HOW TO COMPLETE THIS TASK. Return the complete listing exactly as it reads, with each picture removed.

RECORDED INFORMATION.
--------------------------------------------------

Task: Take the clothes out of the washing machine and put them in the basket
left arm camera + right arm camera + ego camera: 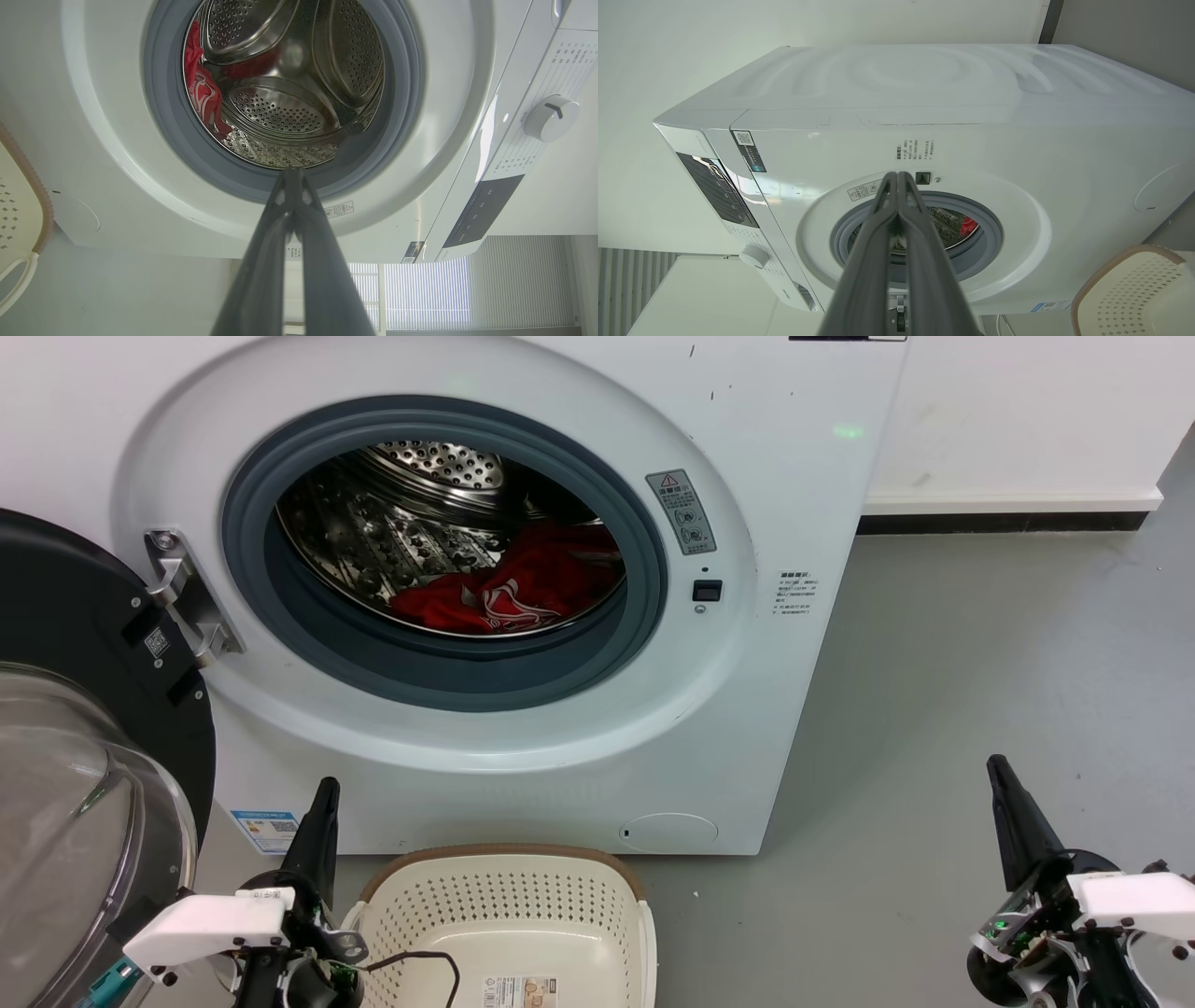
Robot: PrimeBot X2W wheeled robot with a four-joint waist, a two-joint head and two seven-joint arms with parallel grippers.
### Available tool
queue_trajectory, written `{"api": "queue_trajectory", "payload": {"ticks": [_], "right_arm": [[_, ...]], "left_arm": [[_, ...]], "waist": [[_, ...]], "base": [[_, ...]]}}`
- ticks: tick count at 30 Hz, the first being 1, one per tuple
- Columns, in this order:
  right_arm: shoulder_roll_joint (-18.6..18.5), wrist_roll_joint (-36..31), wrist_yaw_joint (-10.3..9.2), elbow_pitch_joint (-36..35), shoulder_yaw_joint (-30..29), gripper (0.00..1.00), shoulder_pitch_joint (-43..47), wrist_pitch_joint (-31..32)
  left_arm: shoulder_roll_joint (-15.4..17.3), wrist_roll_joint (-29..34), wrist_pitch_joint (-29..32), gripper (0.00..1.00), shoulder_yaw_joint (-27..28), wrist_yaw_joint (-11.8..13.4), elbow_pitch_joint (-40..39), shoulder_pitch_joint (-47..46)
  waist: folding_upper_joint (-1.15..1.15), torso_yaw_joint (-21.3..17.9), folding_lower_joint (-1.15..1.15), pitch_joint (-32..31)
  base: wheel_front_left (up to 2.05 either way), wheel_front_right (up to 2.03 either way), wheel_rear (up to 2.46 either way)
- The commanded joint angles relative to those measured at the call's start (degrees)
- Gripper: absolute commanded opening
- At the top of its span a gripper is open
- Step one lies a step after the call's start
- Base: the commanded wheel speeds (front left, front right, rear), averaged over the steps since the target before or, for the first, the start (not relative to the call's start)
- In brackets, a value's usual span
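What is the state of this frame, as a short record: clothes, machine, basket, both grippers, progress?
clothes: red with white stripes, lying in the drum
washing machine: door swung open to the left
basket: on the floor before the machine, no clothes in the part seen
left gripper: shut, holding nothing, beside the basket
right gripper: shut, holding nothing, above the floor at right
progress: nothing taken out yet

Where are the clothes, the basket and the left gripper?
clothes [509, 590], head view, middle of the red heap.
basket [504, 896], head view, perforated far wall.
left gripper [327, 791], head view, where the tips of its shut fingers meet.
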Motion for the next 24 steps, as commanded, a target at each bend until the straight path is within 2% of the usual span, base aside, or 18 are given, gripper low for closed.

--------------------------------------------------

SOLUTION.
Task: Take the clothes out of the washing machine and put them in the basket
left arm camera + right arm camera + ego camera: 
Robot: PrimeBot X2W wheeled robot with a four-joint waist, a two-joint head and two seven-joint arms with parallel grippers.
### Available tool
queue_trajectory, written `{"api": "queue_trajectory", "payload": {"ticks": [_], "right_arm": [[_, ...]], "left_arm": [[_, ...]], "waist": [[_, ...]], "base": [[_, ...]]}}`
- ticks: tick count at 30 Hz, the first being 1, one per tuple
- Columns, in this order:
  right_arm: shoulder_roll_joint (-18.6..18.5), wrist_roll_joint (-36..31), wrist_yaw_joint (-10.3..9.2), elbow_pitch_joint (-36..35), shoulder_yaw_joint (-30..29), gripper (0.00..1.00), shoulder_pitch_joint (-43..47), wrist_pitch_joint (-31..32)
  left_arm: shoulder_roll_joint (-15.4..17.3), wrist_roll_joint (-29..34), wrist_pitch_joint (-29..32), gripper (0.00..1.00), shoulder_yaw_joint (-27..28), wrist_yaw_joint (-11.8..13.4), elbow_pitch_joint (-40..39), shoulder_pitch_joint (-47..46)
  waist: folding_upper_joint (-1.15..1.15), torso_yaw_joint (-21.3..17.9), folding_lower_joint (-1.15..1.15), pitch_joint (-32..31)
  base: wheel_front_left (up to 2.05 either way), wheel_front_right (up to 2.03 either way), wheel_rear (up to 2.46 either way)
- The commanded joint angles relative to those measured at the call's start (degrees)
- Gripper: absolute commanded opening
- At the top of its span a gripper is open
- Step one lies a step after the call's start
- Base: the commanded wheel speeds (front left, front right, rear), averaged over the steps since the target before or, for the first, the start (not relative to the call's start)
- In brackets, a value's usual span
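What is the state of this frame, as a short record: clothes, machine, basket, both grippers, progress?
clothes: red with white stripes, lying in the drum
washing machine: door swung open to the left
basket: on the floor before the machine, no clothes in the part seen
left gripper: shut, holding nothing, beside the basket
right gripper: shut, holding nothing, above the floor at right
progress: nothing taken out yet

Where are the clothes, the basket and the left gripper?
clothes [509, 590], head view, middle of the red heap.
basket [504, 896], head view, perforated far wall.
left gripper [327, 791], head view, where the tips of its shut fingers meet.
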Motion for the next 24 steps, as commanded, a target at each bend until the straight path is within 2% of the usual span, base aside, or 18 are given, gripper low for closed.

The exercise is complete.